Deutsche Telekom expects to see cost savings from the program starting in 2009, spokesman Mark Nierwetberg said in a phone interview. Nierwetberg, who declined to give details on the savings, said the plan will run from 2006 through 2008.

``The real question will be whether the number Deutsche Telekom has now mentioned will actually leave the company's payroll or whether they will be parked at company subsidized Vivento,'' ABN Amro's Kiewiet de Jonge said. ``If people move to Vivento, I want to know when they leave the company's payroll.''

New positions will be created to strengthen Deutsche Telekom's T-Punkt network of retail stores and in areas such as specialized training, Nierwetberg said, without elaborating.

Labor Market Restrictions

Firing workers at Deutsche Telekom is difficult because many of those on the company's payroll are classified as civil servants and can't be fired. Deutsche Telekom, 37.5 percent owned by the state, employed more than 46,000 civil servants as of June.

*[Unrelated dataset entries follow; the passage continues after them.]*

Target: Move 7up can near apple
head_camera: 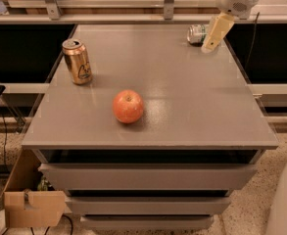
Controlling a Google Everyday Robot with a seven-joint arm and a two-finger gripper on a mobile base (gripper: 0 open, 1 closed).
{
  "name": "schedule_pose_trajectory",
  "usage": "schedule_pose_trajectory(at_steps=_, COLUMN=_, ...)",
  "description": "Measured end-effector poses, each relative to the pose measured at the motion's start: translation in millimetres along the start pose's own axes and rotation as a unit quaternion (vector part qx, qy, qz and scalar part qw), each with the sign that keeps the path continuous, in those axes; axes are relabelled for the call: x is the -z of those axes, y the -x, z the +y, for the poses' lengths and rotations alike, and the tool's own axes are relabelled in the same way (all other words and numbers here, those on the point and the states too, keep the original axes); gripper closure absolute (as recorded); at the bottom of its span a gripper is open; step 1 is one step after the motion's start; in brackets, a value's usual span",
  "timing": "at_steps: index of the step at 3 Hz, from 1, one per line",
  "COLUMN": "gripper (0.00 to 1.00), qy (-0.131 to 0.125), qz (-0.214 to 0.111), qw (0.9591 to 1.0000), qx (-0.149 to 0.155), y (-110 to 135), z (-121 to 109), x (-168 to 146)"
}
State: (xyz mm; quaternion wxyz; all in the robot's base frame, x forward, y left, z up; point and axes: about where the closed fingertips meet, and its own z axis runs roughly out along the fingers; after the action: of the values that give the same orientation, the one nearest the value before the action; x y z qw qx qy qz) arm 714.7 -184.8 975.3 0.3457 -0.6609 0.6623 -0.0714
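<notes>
The 7up can point(196, 34) lies on its side at the far right of the grey table point(182, 111), white-silver with green on its label. My gripper point(209, 47) hangs from the white arm at the top right. It is just right of the can and covers the can's right end. The apple point(128, 106), red-orange with a dimpled stem end, sits near the front middle of the table, far from the can.
A gold-bronze can point(77, 61) stands upright at the left side of the table. A metal rail point(108, 3) runs behind the far edge. Drawers lie under the tabletop, and a cardboard box point(33, 207) sits on the floor at lower left.
</notes>
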Motion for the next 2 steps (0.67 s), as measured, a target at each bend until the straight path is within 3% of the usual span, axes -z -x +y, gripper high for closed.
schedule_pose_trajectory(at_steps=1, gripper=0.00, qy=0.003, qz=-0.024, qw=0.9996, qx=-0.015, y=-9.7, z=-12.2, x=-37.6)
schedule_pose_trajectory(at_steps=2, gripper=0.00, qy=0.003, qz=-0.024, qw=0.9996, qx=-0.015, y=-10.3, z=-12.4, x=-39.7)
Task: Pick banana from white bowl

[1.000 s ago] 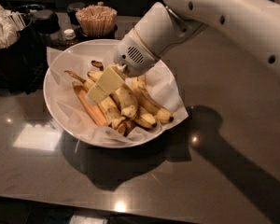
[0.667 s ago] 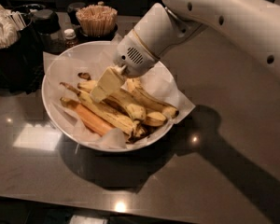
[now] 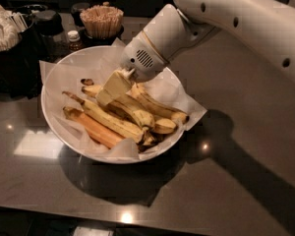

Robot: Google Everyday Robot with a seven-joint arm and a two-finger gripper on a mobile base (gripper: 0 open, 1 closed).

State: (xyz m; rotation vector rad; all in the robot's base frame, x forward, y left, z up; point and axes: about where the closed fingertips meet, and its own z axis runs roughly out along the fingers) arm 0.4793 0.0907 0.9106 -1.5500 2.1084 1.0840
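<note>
Banana, long, ripe yellow and brown-speckled (image 3: 113,123), lies in the wide, shallow, paper-lined white bowl (image 3: 48,107) on the dark glossy table (image 3: 236,191). It slants from its stem at upper left down across the heap, just above an orange-tinted banana (image 3: 96,130). The robot's pale pincer (image 3: 114,86) hangs low over the upper end of the pile; whether it is open or closed I cannot tell. Over the last second the bananas have slumped from a steeper bunch into a flatter spread, while the pincer barely moved. Nothing looks lifted, so the grasp likely remains to be made.
</note>
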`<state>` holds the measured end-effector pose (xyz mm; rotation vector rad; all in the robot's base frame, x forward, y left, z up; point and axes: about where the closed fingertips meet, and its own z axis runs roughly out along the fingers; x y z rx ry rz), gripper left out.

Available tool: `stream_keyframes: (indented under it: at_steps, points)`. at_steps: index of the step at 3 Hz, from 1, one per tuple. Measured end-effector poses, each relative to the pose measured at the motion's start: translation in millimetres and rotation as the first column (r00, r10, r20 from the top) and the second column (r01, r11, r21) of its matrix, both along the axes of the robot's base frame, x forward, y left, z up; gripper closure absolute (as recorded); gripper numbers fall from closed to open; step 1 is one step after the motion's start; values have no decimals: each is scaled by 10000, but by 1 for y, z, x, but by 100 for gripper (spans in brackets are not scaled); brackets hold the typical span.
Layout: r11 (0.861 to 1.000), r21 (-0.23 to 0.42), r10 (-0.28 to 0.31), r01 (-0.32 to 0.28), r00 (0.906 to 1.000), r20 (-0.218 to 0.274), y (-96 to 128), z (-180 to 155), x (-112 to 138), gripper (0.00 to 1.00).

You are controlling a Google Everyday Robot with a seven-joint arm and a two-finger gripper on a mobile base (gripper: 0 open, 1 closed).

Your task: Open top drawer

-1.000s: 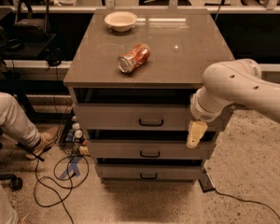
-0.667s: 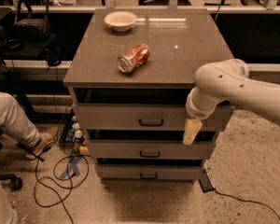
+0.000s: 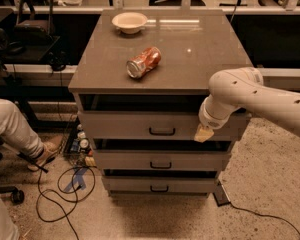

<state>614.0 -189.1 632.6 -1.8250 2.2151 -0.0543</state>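
Nudged leftward, the claw (image 3: pixel 204 133), grip unclear, sits at the top drawer (image 3: pixel 120 125) right of its handle (image 3: pixel 162 131), the can (image 3: pixel 143 62) on the cabinet top above.

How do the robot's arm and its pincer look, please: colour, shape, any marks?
The arm is off-white, thick and rounded, with rows of small dark dots. The pincer, in front of the top drawer, is a small pale yellow tip.

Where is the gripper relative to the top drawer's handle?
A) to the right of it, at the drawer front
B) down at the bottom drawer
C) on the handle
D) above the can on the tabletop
A: the gripper hangs in front of the top drawer, off to the right of its black handle.
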Motion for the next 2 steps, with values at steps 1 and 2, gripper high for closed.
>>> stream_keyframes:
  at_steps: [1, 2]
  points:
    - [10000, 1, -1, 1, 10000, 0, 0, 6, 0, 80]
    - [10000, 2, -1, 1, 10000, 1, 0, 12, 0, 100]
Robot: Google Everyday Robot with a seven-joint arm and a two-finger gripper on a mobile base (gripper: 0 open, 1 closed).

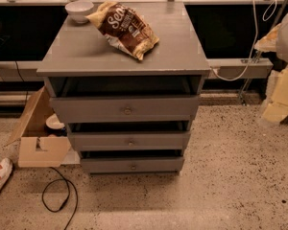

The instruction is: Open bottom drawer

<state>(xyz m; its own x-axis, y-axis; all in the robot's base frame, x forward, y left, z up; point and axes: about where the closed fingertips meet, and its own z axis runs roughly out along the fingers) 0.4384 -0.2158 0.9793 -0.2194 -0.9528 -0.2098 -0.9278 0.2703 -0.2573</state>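
The gripper is out of view; its grip cannot be told. The bottom drawer [105, 165] should be pulled straight out by the knob [133, 166], midway between the front's side edges.

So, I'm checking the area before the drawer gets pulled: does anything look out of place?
A loose black cable loops on the floor left of the bottom drawer, by an open cardboard box. A crumpled chip bag lies on the cabinet top. The gripper is not in view.
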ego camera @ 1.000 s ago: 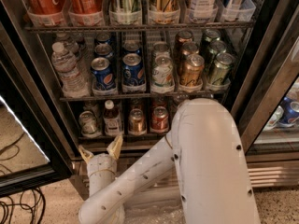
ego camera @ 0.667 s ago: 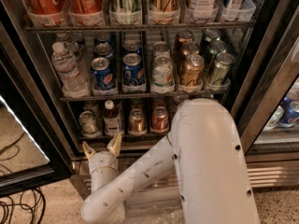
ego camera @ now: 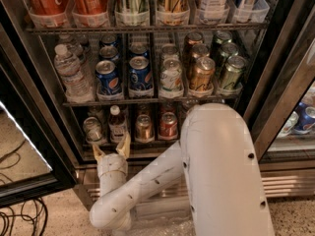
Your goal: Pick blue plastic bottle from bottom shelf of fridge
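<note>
The fridge stands open, with a black frame and wire racks of drinks. On the bottom shelf the blue plastic bottle stands upright, with a white cap, a dark reddish-brown body and a pale label. It is second from the left, between a silver can and a copper can. My gripper is open, its two pale fingers pointing up just below and in front of the bottle, apart from it. My white arm covers the right part of the shelf.
A red can stands right of the copper can. The middle shelf holds a clear water bottle, blue Pepsi cans and several other cans. The open glass door is at left, with cables on the floor. The ribbed steel base panel lies below.
My gripper has moved up and to the right, closer to the bottom shelf and under the bottle. The drinks have not moved.
</note>
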`<state>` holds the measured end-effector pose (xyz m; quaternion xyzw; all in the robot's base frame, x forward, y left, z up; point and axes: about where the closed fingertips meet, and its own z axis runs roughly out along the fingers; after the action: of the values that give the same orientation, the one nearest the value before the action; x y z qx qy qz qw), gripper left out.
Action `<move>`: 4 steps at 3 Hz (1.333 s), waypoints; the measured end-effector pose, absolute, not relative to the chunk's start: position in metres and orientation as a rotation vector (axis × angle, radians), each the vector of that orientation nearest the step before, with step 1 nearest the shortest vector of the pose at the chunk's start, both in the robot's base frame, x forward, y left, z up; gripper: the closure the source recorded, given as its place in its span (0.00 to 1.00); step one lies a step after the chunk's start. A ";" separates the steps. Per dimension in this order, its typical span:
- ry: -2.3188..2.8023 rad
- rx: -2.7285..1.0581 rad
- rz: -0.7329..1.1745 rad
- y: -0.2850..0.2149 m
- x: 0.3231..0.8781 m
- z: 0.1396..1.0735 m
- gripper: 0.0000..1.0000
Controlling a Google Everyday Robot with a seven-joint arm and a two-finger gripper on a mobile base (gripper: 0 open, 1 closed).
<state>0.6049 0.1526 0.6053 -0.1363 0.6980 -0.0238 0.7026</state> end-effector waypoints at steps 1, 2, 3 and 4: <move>1.533 -0.302 -0.083 0.145 0.608 0.611 0.24; 1.521 -0.299 -0.095 0.143 0.610 0.614 0.26; 1.511 -0.292 -0.107 0.141 0.612 0.615 0.32; 1.494 -0.285 -0.123 0.140 0.619 0.615 0.33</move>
<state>0.6193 0.1397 0.6148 -0.1292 0.6767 -0.0556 0.7227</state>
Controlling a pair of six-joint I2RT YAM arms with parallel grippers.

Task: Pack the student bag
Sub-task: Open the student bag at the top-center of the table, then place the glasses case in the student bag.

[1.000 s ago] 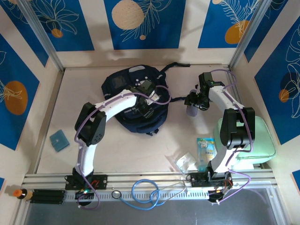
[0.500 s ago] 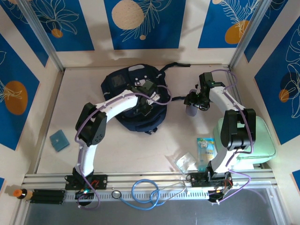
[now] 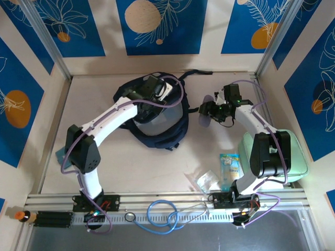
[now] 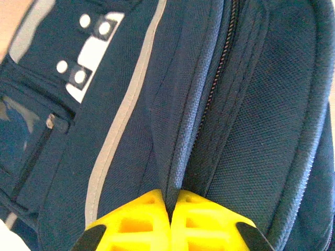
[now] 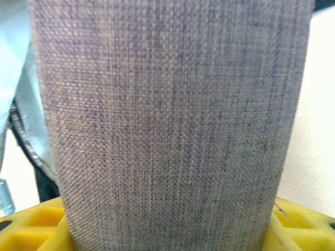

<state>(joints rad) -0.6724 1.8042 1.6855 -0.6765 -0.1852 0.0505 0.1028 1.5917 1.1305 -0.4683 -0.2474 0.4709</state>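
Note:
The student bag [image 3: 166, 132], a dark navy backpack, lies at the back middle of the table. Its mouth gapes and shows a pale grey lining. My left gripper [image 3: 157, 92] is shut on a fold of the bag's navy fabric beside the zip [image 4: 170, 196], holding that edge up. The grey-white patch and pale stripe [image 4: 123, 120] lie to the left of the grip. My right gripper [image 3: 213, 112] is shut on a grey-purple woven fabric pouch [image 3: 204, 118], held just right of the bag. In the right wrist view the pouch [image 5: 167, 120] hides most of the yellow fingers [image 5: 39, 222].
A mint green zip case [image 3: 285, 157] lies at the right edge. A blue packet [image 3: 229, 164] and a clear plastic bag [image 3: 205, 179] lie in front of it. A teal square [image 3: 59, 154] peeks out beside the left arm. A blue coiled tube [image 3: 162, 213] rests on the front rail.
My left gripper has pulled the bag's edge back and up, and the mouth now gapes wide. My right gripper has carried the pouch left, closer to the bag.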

The company said today talks with the federal government about early retirement plans are necessary because it had promised not to make any compulsory redundancies before end of 2008. Deutsche Telekom also said it has begun talks with labor representatives.

``We are against the plan presented and will challenge each individual measure in the coming negotiations,'' Ver.di labor union representative Franz Treml said in a statement posted on the group's Web site.

Deutsche Telekom set up the Vivento in-house personnel agency in 2002. Vivento assigns temporary positions inside and outside the company to workers who are no longer needed. Since Vivento was established, Deutsche Telekom has moved 33,000 workers there and at the end of June, about 16,500 were still at Vivento.

More Job Cuts?

Ricke has cut Deutsche Telekom's workforce by more than 11,000 since he took over as CEO in November 2002. The company's revenue per employee has risen 31 percent in the four years through 2004 to 236,590 euros. That compares with 213,000 euros at France Telecom and 193,000 euros at Telefonica SA, according to data compiled by Bloomberg.

Deutsche Telekom in March forecast revenue at T-Com will drop to 23.2 billion euros in 2012 from 26.2 billion euros this year, before rising again thereafter.

Deutsche Telekom, which is investing as much as 3 billion euros in a high-speed fiber-optic transmission network to tap growing demand for Web services, said today ``regulation in this new market'' may jeopardized another 5,000 jobs at the company.

Germany's phone regulators told Deutsche Telekom to give competitors access to the network to serve their own users, dpa- AFX news agency reported Oct. 24, citing Bundesnetzagentur President Matthias Kurth.

DaimlerChrysler, the world's No. 5 carmaker, said in September it will eliminate 8,500 jobs at the Mercedes Car Group in Germany to help revive profit. Siemens, Europe's largest engineering company, in the same month announced plans to eliminate 2,400 jobs at the German computer-services division.